_YOUR TASK_. Go through the data below and report how many lines contain "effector"; the reply holds only that number.
------------------------------------------------
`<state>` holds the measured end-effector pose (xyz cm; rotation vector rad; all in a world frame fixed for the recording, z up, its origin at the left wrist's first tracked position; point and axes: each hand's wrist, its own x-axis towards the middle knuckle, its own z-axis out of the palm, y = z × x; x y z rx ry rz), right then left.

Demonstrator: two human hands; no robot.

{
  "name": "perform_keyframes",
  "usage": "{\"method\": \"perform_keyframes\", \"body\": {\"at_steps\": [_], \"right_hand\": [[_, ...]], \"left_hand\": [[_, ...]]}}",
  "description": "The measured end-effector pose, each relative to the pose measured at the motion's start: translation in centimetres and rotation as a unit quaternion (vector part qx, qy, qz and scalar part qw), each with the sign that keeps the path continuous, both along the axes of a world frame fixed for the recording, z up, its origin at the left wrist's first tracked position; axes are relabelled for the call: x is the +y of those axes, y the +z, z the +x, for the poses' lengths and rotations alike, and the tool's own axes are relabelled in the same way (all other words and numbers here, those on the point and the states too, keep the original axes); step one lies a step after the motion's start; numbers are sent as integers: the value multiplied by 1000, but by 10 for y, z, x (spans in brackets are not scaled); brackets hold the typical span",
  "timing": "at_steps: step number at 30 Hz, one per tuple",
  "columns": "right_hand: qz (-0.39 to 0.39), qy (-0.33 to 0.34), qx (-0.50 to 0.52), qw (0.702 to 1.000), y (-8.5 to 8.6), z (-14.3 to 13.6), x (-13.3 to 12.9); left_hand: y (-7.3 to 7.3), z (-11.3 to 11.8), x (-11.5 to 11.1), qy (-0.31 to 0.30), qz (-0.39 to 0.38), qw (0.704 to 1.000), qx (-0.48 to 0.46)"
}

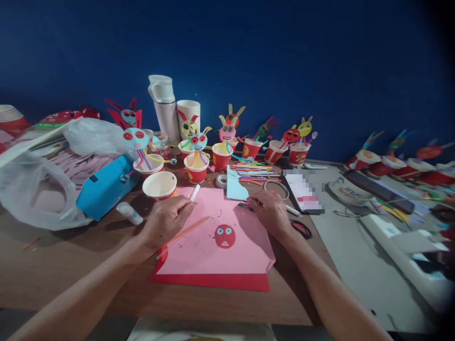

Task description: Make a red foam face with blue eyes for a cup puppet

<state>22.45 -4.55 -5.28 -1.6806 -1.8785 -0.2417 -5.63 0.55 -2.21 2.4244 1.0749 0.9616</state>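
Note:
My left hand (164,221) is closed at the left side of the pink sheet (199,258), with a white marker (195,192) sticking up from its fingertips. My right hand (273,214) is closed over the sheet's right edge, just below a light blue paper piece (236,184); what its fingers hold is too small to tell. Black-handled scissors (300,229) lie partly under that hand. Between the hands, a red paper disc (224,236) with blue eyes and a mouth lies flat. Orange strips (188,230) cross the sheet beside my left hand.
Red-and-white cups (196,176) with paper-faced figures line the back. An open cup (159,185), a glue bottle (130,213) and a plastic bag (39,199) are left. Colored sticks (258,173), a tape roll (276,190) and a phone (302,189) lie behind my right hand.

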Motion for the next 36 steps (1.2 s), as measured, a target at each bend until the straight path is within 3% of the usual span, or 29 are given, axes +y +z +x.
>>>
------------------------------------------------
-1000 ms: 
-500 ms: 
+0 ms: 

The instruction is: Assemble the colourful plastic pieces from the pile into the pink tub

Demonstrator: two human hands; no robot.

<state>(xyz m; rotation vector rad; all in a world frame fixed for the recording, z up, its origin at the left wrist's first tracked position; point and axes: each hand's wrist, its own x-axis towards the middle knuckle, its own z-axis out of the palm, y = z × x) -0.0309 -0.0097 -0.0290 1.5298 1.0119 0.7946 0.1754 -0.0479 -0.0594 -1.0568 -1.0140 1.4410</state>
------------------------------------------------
_ANSWER TO THE EXERCISE_. 2